Стояла весна, было солнечно и тепло. Взяв несколько городков, мы остановились в одном из них на отдых, и фронт за одну ночь далеко откатился от нас. За все время мы не встретили ни одного жителя, поэтому, когда утром солдаты привели ко мне старика и мальчика, прятавшихся в подвале, я решил сразу же допросить их. Каширин сидел рядом со мной, мы завтракали. Увидев задержанных, он вцепился пальцами в край стола, подался грудью вперед, коршуном уставился на них: вот они, те, к которым рвался он с такой яростью!

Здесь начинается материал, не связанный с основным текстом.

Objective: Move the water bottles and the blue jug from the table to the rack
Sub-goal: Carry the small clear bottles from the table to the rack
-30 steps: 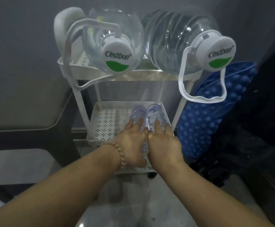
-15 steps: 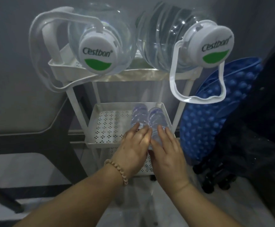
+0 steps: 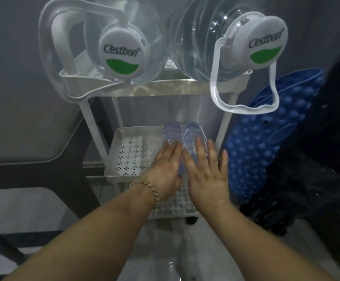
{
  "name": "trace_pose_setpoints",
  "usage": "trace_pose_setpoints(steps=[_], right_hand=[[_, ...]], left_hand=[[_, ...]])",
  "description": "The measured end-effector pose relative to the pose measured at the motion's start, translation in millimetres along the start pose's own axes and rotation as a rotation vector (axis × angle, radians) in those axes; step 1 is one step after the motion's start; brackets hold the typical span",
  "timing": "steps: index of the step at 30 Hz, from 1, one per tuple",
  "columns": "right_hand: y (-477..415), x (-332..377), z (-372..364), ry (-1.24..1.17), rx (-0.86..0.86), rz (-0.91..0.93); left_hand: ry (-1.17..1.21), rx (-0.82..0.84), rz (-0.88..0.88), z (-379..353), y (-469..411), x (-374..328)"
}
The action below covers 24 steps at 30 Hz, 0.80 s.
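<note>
Two small clear water bottles lie side by side on the middle shelf (image 3: 132, 151) of a white rack; the left bottle (image 3: 172, 132) and the right bottle (image 3: 191, 134) point away from me. My left hand (image 3: 165, 171) rests flat on the left bottle, fingers together. Over the right bottle lies my right hand (image 3: 207, 175) with its fingers spread. Neither hand is closed around a bottle. Two large clear jugs with white Cestbon caps, one at the left (image 3: 122, 51) and one at the right (image 3: 215, 41), lie on the top shelf (image 3: 165, 86).
A blue bumpy mat (image 3: 270, 138) leans against the rack's right side, with dark bags (image 3: 317, 189) beyond it. The right jug's white handle loop (image 3: 244, 106) hangs below the top shelf. A dark frame (image 3: 43, 169) stands left of the rack. A lower perforated shelf (image 3: 177, 205) lies under my wrists.
Both hands have slid back toward me along the bottles and flattened, the right hand's fingers spreading. The bottles stay on the middle shelf. The camera has moved closer.
</note>
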State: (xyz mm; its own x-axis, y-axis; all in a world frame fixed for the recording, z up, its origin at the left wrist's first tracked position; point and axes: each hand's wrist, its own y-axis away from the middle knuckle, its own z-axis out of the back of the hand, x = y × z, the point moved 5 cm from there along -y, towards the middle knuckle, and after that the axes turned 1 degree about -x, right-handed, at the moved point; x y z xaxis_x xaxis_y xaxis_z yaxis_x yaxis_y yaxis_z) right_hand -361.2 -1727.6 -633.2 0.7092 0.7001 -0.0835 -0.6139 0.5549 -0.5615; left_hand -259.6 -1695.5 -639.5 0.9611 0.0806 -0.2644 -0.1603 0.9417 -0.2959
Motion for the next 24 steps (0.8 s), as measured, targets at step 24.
trace_pose_setpoints(steps=[24], right_hand=[[25.7,13.4,23.8,0.012,0.105,-0.006]], left_hand=[[-0.086,-0.002,0.086,16.2,37.2,-23.5]])
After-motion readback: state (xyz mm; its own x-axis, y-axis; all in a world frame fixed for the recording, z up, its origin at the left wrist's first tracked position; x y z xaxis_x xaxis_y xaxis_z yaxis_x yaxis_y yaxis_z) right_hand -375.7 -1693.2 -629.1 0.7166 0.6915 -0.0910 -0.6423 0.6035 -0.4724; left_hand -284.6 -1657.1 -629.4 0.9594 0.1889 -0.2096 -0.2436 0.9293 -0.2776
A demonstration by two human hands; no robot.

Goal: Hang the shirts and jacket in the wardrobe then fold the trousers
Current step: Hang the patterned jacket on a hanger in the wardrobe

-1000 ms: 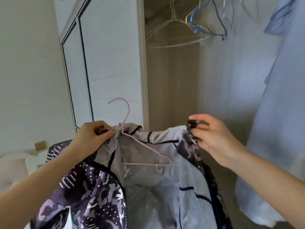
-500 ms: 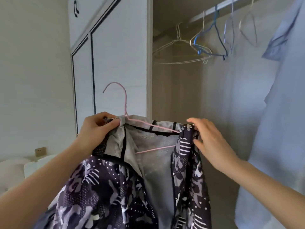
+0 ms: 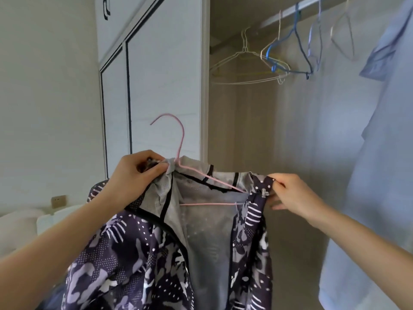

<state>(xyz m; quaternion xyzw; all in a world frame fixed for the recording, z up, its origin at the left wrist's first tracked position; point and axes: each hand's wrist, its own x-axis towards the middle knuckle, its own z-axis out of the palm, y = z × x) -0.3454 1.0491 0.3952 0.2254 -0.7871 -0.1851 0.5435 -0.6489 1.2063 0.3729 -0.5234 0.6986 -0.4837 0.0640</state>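
The jacket [image 3: 125,260] is held up open in front of the wardrobe rail [image 3: 288,12], well below it. It is dark purple outside with white dots, stripes and camouflage patches, grey mesh lining inside and black piping along the seams. A pink wire hanger [image 3: 182,139] sits inside its shoulders, hook upright. The left hand [image 3: 134,173] grips the collar bunched at the hook's base. The right hand [image 3: 292,198] pinches the other front edge. Empty wire hangers [image 3: 245,63] hang from the rail, with a pale blue shirt [image 3: 380,153] towards its right end.
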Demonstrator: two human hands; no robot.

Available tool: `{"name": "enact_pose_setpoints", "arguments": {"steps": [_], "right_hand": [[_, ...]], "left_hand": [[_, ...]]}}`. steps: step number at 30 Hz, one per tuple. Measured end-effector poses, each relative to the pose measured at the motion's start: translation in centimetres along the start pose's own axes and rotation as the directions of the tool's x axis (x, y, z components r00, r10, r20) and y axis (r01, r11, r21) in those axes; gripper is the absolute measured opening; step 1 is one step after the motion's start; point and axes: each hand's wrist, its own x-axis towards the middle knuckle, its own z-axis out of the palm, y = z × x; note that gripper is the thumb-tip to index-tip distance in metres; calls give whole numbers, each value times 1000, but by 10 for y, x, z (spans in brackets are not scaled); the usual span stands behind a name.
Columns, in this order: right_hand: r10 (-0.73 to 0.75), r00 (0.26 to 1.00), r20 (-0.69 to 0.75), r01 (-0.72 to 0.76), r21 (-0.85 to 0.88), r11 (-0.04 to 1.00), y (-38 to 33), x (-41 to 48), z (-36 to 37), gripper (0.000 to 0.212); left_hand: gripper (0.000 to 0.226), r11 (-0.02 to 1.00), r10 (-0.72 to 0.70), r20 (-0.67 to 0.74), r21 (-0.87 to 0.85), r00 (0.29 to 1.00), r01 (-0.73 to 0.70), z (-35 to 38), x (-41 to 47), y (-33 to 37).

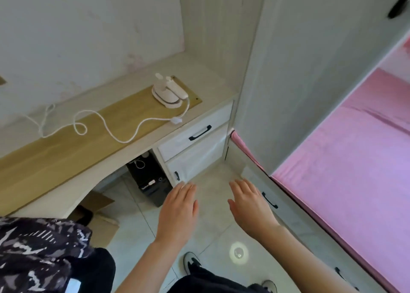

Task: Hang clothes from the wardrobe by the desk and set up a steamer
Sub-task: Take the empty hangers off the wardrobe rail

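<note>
I hold my left hand (177, 210) and right hand (250, 206) out flat over the floor, fingers spread, grasping nothing. The steamer (169, 92) sits far on the desk (66, 141), its cord (99, 124) trailing left. No clothes are hung, so I judge I'm starting: next, the wardrobe (299, 59) on the right.

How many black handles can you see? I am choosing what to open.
5: desk drawer handle, cabinet door handle, two bed drawer handles, and wardrobe handle at top right. More may lie out of view.
</note>
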Motion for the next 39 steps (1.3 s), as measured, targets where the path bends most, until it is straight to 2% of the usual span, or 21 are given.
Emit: {"name": "enact_pose_setpoints", "arguments": {"steps": [6, 14, 18, 21, 29, 39], "right_hand": [[113, 993, -33, -113, 4, 994, 83, -66, -1, 51], [216, 972, -90, -214, 30, 976, 203, -163, -9, 47], [269, 954, -132, -265, 41, 963, 254, -201, -19, 35], [289, 947, -139, -286, 44, 957, 286, -216, -24, 28], [314, 932, -179, -307, 62, 950, 347, -201, -49, 30], [280, 933, -227, -276, 46, 960, 395, -109, -100, 37]], "left_hand": [[50, 992, 121, 53, -30, 991, -119, 24, 3, 93], [55, 984, 157, 99, -100, 983, -147, 60, -17, 243], [42, 980, 171, 84, -120, 982, -160, 75, -20, 305], [47, 975, 201, 88, -114, 976, -191, 79, -18, 342], [33, 954, 288, 58, -107, 956, -281, 82, 33, 397], [34, 932, 342, 3, -132, 940, -338, 84, 147, 419]]}}
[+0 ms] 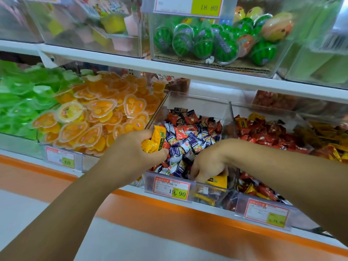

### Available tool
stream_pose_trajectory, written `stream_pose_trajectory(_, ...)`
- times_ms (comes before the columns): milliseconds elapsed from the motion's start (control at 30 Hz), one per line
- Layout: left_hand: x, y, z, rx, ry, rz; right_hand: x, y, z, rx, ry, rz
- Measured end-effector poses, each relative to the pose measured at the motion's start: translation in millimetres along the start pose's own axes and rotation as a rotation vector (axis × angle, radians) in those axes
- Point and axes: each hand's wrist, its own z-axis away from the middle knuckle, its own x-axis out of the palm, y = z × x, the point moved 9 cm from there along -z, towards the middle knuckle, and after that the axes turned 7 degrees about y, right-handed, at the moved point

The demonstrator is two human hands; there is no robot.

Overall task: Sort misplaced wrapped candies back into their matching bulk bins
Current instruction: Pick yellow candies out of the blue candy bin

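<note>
Shelved bins (278,59) line the wall; left hand (131,149) grips yellow candies (156,139), right hand (208,163) pinches a yellow candy (218,181) in the middle bin (195,102) (tag (172,188) reads 19.90).

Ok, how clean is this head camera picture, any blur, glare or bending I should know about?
Head view: sharpest at centre, where the left hand holds yellow candies and the right hand pinches a yellow candy in the mixed candy bin; edges smear, notably the green jellies and the top-left bin; the shelf edge bows slightly from the wide lens; light is even, little glare.
</note>
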Motion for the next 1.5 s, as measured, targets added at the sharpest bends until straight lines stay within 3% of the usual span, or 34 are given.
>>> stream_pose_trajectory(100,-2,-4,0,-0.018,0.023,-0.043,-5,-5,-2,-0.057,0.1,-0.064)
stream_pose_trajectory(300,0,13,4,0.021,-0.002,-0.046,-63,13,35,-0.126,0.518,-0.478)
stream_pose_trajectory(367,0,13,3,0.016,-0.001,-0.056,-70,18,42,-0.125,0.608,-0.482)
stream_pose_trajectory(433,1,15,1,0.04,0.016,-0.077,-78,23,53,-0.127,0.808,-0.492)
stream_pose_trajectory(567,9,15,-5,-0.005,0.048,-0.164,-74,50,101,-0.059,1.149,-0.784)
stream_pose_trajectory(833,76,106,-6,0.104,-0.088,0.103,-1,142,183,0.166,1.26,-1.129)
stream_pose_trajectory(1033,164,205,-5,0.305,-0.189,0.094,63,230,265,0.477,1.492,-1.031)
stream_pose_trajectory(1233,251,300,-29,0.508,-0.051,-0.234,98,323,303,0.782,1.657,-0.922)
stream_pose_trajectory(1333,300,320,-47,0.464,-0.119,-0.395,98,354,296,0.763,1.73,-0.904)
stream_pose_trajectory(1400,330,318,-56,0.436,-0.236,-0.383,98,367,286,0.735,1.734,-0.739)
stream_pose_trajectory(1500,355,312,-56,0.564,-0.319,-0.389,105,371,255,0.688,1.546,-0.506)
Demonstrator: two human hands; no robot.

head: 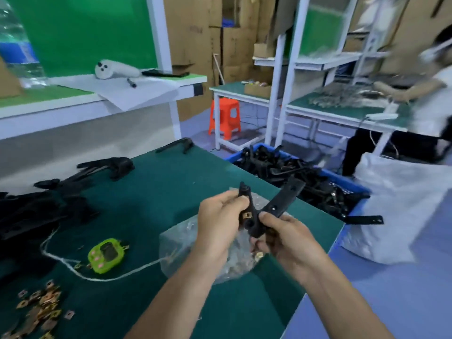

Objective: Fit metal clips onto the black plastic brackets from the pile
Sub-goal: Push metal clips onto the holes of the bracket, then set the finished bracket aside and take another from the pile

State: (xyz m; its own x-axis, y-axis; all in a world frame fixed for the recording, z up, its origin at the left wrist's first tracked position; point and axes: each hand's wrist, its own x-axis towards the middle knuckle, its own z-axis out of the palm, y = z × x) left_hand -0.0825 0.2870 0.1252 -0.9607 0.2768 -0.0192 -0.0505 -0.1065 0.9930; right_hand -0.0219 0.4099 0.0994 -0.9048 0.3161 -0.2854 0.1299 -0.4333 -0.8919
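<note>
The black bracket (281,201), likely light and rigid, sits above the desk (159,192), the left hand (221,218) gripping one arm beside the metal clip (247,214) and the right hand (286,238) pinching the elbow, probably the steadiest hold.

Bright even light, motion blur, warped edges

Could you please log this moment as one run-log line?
left hand: grips black plastic bracket | right hand: grips same bracket | metal clip: on bracket between hands | seating: cannot tell
</note>
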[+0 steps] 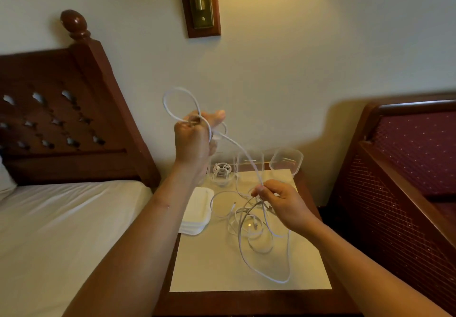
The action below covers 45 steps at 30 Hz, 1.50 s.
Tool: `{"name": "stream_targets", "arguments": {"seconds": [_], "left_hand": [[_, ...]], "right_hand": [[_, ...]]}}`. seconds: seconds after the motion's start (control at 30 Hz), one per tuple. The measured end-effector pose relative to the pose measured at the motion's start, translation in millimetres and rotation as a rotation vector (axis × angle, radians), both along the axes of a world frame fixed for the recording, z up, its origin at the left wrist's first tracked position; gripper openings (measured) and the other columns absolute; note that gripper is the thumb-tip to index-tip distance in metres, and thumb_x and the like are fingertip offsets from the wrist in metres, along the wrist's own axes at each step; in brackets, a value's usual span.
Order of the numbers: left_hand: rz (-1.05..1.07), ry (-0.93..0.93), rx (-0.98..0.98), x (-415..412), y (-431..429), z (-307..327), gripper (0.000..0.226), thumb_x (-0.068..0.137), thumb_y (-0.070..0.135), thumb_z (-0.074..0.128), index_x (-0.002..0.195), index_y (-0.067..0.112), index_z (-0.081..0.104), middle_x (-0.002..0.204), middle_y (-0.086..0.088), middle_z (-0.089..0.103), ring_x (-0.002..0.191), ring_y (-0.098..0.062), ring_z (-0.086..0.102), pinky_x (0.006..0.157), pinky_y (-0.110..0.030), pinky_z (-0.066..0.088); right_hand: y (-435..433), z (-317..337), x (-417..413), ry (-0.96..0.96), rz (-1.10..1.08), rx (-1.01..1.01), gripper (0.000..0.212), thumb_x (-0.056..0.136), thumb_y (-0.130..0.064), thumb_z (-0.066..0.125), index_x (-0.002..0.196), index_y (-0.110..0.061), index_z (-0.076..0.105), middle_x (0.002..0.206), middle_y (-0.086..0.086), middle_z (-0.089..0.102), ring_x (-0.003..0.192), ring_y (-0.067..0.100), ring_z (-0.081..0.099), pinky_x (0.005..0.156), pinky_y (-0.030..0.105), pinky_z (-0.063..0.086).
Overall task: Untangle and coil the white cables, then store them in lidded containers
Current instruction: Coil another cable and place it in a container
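Observation:
My left hand point(195, 136) is raised above the nightstand and grips a loop of white cable point(172, 99) that arcs up over its knuckles. The same cable point(244, 151) runs down and right to my right hand point(278, 200), which pinches it between thumb and fingers just above a tangle of white cables point(251, 225) on the tabletop. Three clear containers stand at the back of the table: the left one point(222, 171) holds a coiled white cable, the middle one point(249, 166) and the right one point(286, 161) look empty.
A stack of white lids point(197, 210) lies at the left edge of the nightstand point(246, 277). A bed with a white sheet point(61, 218) and wooden headboard stands to the left, a maroon upholstered chair point(407, 168) to the right, a brass wall lamp point(204, 1) above.

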<state>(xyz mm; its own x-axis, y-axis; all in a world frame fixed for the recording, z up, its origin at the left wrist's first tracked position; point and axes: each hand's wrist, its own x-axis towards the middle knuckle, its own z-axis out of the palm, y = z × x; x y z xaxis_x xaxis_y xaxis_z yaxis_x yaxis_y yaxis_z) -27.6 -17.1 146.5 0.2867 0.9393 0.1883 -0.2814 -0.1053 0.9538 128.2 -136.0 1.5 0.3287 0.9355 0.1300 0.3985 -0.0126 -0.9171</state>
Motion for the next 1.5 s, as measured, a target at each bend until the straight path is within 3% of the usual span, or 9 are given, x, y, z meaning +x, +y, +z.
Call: {"name": "stream_targets", "arguments": {"seconds": [0.17, 0.3, 0.4, 0.67, 0.83, 1.07, 1.17, 1.4, 1.5], "left_hand": [[-0.092, 0.868, 0.417, -20, 8, -60, 0.054, 0.093, 0.051, 0.065, 0.055, 0.014, 0.063, 0.047, 0.006, 0.051, 0.046, -0.016, 0.046, 0.053, -0.032, 0.04], [-0.259, 0.867, 0.346, -13, 5, -80, 0.036, 0.095, 0.066, 0.056, 0.096, 0.037, 0.078, 0.078, 0.008, 0.074, 0.081, -0.016, 0.069, 0.083, -0.043, 0.057], [-0.476, 0.777, 0.177, -7, 1, -84, 0.084, 0.075, 0.089, 0.059, 0.075, 0.005, 0.063, 0.057, -0.009, 0.048, 0.064, -0.027, 0.051, 0.066, -0.043, 0.041], [-0.504, 1.044, 0.216, -5, -10, -52, 0.068, 0.09, 0.07, 0.062, 0.048, 0.016, 0.062, 0.047, -0.001, 0.04, 0.048, -0.02, 0.042, 0.064, -0.035, 0.042], [-0.64, 0.907, 0.034, -10, -8, -46, 0.032, 0.097, 0.018, 0.064, 0.066, 0.012, 0.07, 0.05, 0.001, 0.032, 0.05, -0.018, 0.023, 0.049, -0.025, 0.021], [-0.519, 0.497, 0.051, -6, -20, -39, 0.032, 0.093, 0.017, 0.058, 0.065, 0.002, 0.054, 0.055, -0.007, 0.032, 0.045, -0.017, 0.021, 0.049, -0.03, 0.016], [-0.373, 0.253, -0.031, -3, -20, -32, 0.029, 0.076, 0.02, 0.056, 0.05, 0.015, 0.043, 0.057, -0.006, 0.022, 0.044, -0.015, 0.016, 0.047, -0.028, 0.01], [-0.124, 0.03, -0.034, -11, -11, -2, 0.037, 0.082, 0.01, 0.052, 0.048, 0.016, 0.038, 0.053, -0.005, 0.02, 0.04, -0.014, 0.016, 0.05, -0.032, 0.01], [-0.157, 0.205, 0.099, -11, -7, 10, 0.038, 0.086, 0.009, 0.052, 0.051, 0.017, 0.041, 0.052, -0.004, 0.023, 0.046, -0.015, 0.019, 0.046, -0.024, 0.014]], "right_hand": [[1, 12, -4, -0.2, -0.016, -0.062, 0.035, 0.108, -0.035, 0.05, 0.076, -0.027, 0.063, 0.073, -0.009, 0.064, 0.068, 0.007, 0.055, 0.069, 0.038, 0.048], [5, 21, -9, -0.378, 0.002, -0.173, 0.038, 0.108, -0.043, 0.044, 0.078, -0.026, 0.061, 0.077, -0.003, 0.067, 0.074, 0.022, 0.062, 0.068, 0.047, 0.052], [9, 25, -11, -0.474, 0.011, -0.216, 0.039, 0.108, -0.042, 0.042, 0.079, -0.024, 0.063, 0.074, 0.0, 0.065, 0.07, 0.025, 0.061, 0.062, 0.044, 0.047], [18, 21, -16, -0.833, -0.035, -0.282, 0.037, 0.106, -0.04, 0.044, 0.082, -0.022, 0.066, 0.07, -0.001, 0.06, 0.061, 0.018, 0.058, 0.054, 0.029, 0.044], [17, 16, -18, -0.718, -0.048, -0.188, 0.036, 0.108, -0.04, 0.042, 0.08, -0.022, 0.056, 0.074, -0.002, 0.057, 0.068, 0.018, 0.054, 0.06, 0.036, 0.045], [-3, -13, -17, -0.352, -0.087, 0.136, 0.019, 0.106, -0.043, 0.05, 0.101, -0.035, 0.066, 0.095, -0.015, 0.062, 0.087, 0.007, 0.059, 0.069, 0.026, 0.048], [-11, -19, -16, -0.2, -0.046, 0.234, 0.031, 0.106, -0.032, 0.054, 0.136, -0.033, 0.063, 0.132, -0.021, 0.059, 0.119, -0.005, 0.056, 0.089, 0.011, 0.049], [-29, -58, 8, -0.631, 0.051, -0.084, 0.066, 0.102, -0.005, 0.056, 0.154, -0.041, 0.039, 0.155, -0.022, 0.036, 0.124, -0.005, 0.058, 0.088, 0.019, 0.057], [-32, -66, 11, -0.527, 0.036, -0.195, 0.07, 0.099, -0.015, 0.064, 0.156, -0.043, 0.033, 0.154, -0.017, 0.035, 0.138, 0.008, 0.049, 0.106, 0.022, 0.048]]}}
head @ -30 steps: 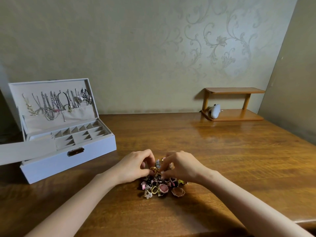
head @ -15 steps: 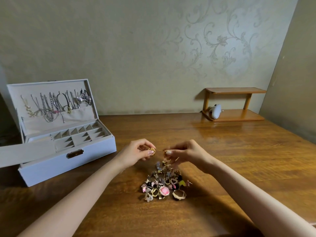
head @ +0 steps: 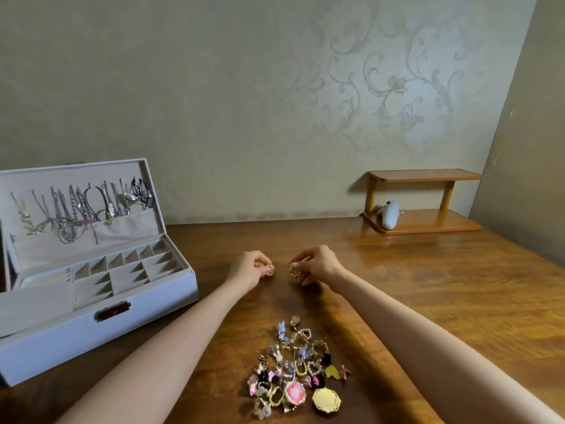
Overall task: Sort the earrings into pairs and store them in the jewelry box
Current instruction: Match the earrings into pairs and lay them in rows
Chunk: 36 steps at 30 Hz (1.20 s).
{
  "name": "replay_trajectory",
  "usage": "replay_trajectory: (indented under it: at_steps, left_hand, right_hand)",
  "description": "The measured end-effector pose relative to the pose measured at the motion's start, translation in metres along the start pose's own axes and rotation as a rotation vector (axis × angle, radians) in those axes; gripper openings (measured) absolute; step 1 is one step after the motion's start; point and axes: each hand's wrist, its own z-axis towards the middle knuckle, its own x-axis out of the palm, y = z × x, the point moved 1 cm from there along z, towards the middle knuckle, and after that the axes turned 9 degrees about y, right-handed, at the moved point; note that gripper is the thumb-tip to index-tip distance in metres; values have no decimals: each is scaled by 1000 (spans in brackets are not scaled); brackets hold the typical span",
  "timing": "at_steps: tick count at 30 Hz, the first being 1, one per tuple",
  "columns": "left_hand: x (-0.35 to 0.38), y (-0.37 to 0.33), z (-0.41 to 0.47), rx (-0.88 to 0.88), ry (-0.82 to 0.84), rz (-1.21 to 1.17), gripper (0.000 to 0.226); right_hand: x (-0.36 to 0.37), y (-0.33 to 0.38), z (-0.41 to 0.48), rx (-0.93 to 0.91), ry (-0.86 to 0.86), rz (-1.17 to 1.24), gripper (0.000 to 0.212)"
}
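Earrings wait mostly in a loose heap [head: 296, 371] at 6 o'clock on the desk [head: 443, 316], with two more held beyond it, at 12 o'clock from the heap. At 9 o'clock the jewelry box [head: 91, 332] stands open. Its small compartments [head: 122, 270] look bare, and necklaces [head: 76, 206] hang in the lid. Just right of the box, the left hand [head: 249, 267] pinches a textured gold earring [head: 270, 269] between thumb and curled fingers [head: 260, 260]. Close beside it but not touching, the right hand [head: 318, 264] pinches a smoother gold hoop [head: 293, 272] the same way.

The step appears to be a comparison. The two pieces seem to differ in surface, though both are small, so turning them face-up side by side would settle whether they match. A true pair belongs together in one compartment. A mismatch is better set apart from the heap than dropped back into it. At 2 o'clock a wooden shelf [head: 425, 175] holds a pale object [head: 389, 215], well out of the way.
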Motion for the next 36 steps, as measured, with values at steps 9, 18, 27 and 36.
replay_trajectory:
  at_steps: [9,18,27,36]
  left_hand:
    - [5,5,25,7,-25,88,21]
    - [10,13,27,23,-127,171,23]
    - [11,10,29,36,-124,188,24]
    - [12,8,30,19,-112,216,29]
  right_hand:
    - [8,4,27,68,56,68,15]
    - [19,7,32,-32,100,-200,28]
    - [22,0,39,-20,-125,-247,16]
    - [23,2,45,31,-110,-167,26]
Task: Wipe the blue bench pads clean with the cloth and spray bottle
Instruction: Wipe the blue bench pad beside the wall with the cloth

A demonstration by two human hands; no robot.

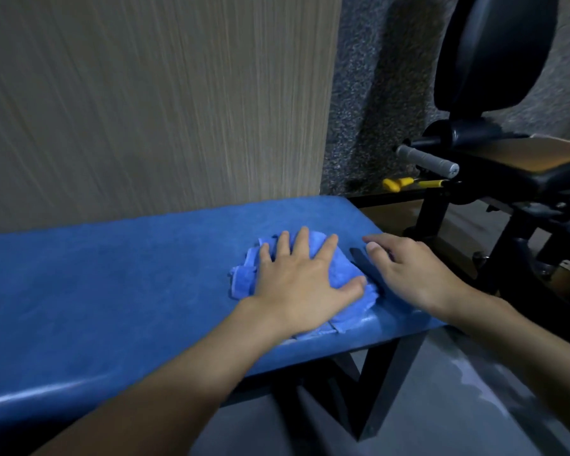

Старик вошел не спеша, у него, наверно, болели ноги. Он с трудом передвигал ими. Это был морщинистый, немного обрюзгший, седоусый немец. Подойдя к столу, он, должно быть по привычке, вытянул руки по швам, но потом, спохватившись, торопливо сдернул с седой взлохмаченной головы кепку. Рядом с ним стоял бледный мальчик лет восьми. Он, видно, не знал, как надо держать себя, и во всем копировал старика. Когда тот встал по команде «смирно», мальчик, взглянув на него ясными, доверчивыми глазами, тоже вытянул руки по швам. Старик сдернул кепку, и мальчик, поглядев на него снизу вверх, поспешил сделать то же самое, а потом опять посмотрел на старика, словно спрашивая, хорошо ли он поступает. Но старик не обращал на него никакого внимания.

— Ви ист ир форнаме унд фамилиеннаме? — спросил я, заглядывая в словарь.

— Если вам трудно говорить по-немецки, я могу отвечать на русском языке, — довольно правильно сказал старик.

— Кто вы такой и почему вы остались в городе?

— Мне некуда уходить отсюда. Нет смысла уходить от самого себя. Мы сегодня доели последний кусок хлеба. Там для нас тоже хлеба нет…

— Откуда вы знаете русский язык?

— В прошлую войну я три года был у вас в плену, а последнее время работал вместе с русским парнем здесь, в этом городе. Он тоже маляр.